Restate the listing below word for word, omitting any images.
= Beginning of Section =
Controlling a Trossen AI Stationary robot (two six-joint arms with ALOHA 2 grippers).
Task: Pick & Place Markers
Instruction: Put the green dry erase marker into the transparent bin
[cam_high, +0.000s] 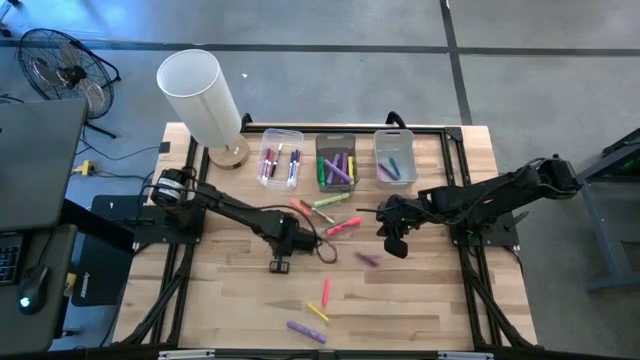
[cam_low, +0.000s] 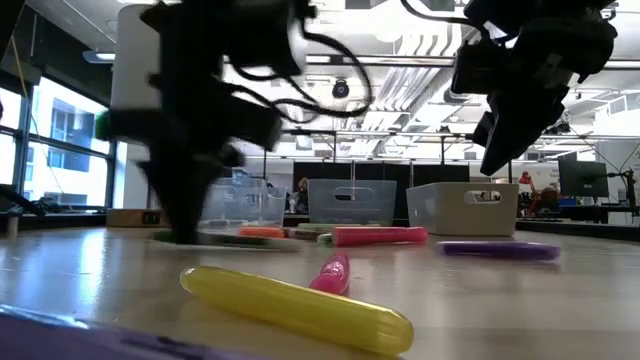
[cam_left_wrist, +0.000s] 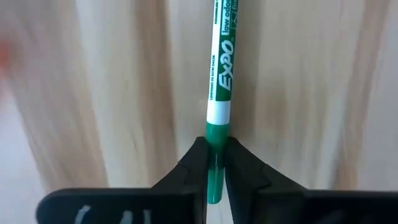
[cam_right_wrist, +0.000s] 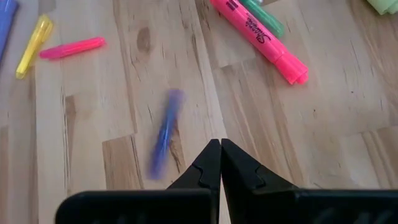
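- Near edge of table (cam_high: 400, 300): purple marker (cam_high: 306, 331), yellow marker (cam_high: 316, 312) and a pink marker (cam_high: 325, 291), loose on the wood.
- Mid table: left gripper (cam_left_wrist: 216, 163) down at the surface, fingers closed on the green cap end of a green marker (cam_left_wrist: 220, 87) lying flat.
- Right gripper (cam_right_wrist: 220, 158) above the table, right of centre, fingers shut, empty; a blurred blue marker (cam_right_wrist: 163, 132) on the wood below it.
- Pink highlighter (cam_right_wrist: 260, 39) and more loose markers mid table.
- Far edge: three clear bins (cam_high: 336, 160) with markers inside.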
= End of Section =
**Expected output:**
Controlling a Trossen AI Stationary robot (two six-joint arms with ALOHA 2 grippers).
Task: Pick & Place Markers
Instruction: Put the green dry erase marker into the transparent bin
[cam_high, +0.000s] 
[cam_low, +0.000s] 
[cam_left_wrist, +0.000s] 
[cam_right_wrist, +0.000s] 
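- Near edge of table (cam_high: 400, 300): purple marker (cam_high: 306, 331), yellow marker (cam_high: 316, 312) and a pink marker (cam_high: 325, 291), loose on the wood.
- Mid table: left gripper (cam_left_wrist: 216, 163) down at the surface, fingers closed on the green cap end of a green marker (cam_left_wrist: 220, 87) lying flat.
- Right gripper (cam_right_wrist: 220, 158) above the table, right of centre, fingers shut, empty; a blurred blue marker (cam_right_wrist: 163, 132) on the wood below it.
- Pink highlighter (cam_right_wrist: 260, 39) and more loose markers mid table.
- Far edge: three clear bins (cam_high: 336, 160) with markers inside.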

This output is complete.